—Exacto —dijo Julius sin dudar. Se inclinó hacia ella, con tono ligero y burlón—. Resulta que tengo mucha confianza en mi físico, Señorita Bridger. Siéntase libre de utilizarlo cuando quiera.
Quinn nunca había conocido a un hombre capaz de decir algo tan escandaloso con tanta compostura.
—No es necesario —respondió ella con firmeza—. No lo necesito.
—¿Está segura? —murmuró él, con el aliento frío sobre su piel mientras sus dedos recorrían despacio su brazo.
El frío de su tacto chocó con el calor febril que la recorría, provocándole un escalofrío involuntario que le recorrió la espalda y encendió algo peligrosamente tentador en su interior. Quinn apretó los dientes y reprimió el deseo. Con un movimiento rápido, le agarró la muñeca y lo miró con ira.
—Todo lo que necesito de usted —dijo con firmeza—, es que me lleve al hospital.
La medicación estaba surtiendo efecto. Tenía el cuerpo enrojecido e hipersensible, temblando incluso al más leve contacto. Pero sus ojos permanecían claros, agudos, inquebrantables. Ni por un momento vaciló ante el deseo. No cedería.
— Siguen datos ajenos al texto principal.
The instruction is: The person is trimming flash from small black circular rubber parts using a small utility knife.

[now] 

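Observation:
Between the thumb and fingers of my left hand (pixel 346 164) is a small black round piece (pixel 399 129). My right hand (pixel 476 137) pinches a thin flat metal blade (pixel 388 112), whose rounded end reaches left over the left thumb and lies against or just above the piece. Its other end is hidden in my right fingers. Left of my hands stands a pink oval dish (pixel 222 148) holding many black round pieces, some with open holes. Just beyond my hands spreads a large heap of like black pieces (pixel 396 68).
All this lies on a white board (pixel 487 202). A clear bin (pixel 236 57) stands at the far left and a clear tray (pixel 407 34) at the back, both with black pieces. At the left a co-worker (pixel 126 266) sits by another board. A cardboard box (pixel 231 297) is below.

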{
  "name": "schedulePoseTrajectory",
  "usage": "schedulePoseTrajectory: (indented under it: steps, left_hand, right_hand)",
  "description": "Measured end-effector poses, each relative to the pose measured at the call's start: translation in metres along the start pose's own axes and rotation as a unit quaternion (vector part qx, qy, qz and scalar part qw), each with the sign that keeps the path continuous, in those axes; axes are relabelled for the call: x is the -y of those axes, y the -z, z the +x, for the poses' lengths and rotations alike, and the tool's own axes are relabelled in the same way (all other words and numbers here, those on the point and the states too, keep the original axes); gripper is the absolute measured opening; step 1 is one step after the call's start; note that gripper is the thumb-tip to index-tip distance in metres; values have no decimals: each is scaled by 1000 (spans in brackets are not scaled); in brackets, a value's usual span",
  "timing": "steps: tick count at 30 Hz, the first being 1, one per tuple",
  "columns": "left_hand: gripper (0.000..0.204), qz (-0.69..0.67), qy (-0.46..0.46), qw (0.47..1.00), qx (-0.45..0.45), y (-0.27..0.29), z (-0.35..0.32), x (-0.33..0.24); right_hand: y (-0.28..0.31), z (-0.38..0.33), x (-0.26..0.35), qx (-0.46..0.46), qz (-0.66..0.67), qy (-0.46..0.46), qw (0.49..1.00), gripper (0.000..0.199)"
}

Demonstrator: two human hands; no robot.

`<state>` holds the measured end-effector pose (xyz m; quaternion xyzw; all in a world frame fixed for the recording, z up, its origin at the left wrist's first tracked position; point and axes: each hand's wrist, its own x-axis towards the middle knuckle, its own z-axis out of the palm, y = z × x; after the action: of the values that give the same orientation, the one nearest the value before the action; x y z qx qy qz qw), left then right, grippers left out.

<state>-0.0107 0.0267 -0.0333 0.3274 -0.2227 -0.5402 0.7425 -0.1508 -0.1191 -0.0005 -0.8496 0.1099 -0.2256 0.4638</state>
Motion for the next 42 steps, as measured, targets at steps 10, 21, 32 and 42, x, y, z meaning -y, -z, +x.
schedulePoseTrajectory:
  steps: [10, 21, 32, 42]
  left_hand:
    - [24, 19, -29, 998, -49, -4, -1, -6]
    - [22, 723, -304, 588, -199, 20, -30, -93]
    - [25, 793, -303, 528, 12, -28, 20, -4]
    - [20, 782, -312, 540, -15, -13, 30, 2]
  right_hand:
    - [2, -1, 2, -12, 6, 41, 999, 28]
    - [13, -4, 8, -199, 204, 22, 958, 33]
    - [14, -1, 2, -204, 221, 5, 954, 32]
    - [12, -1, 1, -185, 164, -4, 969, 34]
Y en ese instante, Julius no pudo apartar la mirada. Su corazón latía con fuerza, como no lo había hecho en mucho tiempo, como si algo en lo más profundo de su ser hubiera comenzado a cambiar. Entonces, tras un largo y tenso silencio, al final sonrió.
—Está bien. Te llevaré al hospital.
…
Trent nunca imaginó que terminaría en una comisaría bajo tales circunstancias. Los dos hombres ya habían confesado, admitiendo que Penélope y Jacinda los sobornaron para llevar a cabo su trabajo sucio. Las transferencias de dinero de Penélope aún eran claramente visibles en sus teléfonos como prueba.
Durante su declaración, Penélope insistió repetidamente en su inocencia, alegando que solo les había dado dinero sin darles instrucciones específicas. Por su parte, Jacinda culpó a Sidonie, afirmando que había actuado bajo su influencia y que todo lo que hizo fue para ayudarla.
Sin embargo, Sidonie lo negó todo. Se hizo la tonta, fingiendo no saber nada del plan, aunque por dentro estaba furiosa.
«Idiotas inútiles. Típicos paletos. Ni siquiera son capaces de hacer algo tan sencillo. Todas las sutiles pistas que les di, por completo desperdiciadas».
Trent, con la mente en un caos, estaba sentado en el vestíbulo de la comisaría. Su plan original de aprovechar el banquete de esa noche para explorar nuevas asociaciones comerciales se había desvanecido.
Tras los acontecimientos, lanzar un nuevo proyecto era lo que menos le preocupaba. La estabilidad de sus negocios actuales estaba en peligro y, lo que era peor, este escándalo podría sacudir la empresa e incluso afectar el precio de las acciones.
—¿Dónde está Quinn? ¿Por qué no ha llegado todavía? —le preguntó a un oficial que se encontraba cerca.
—La Señorita Bridger no se sentía bien —respondió el oficial—. Se ha ido al hospital. Enviaremos a alguien en breve para tomarle declaración.
Trent se quedó paralizado, con una mirada de preocupación en el rostro. Sin dudarlo, sacó su teléfono y marcó su número. La llamada se conectó después de unos cuantos tonos, pero no fue Quinn quien respondió. Era la voz de un hombre.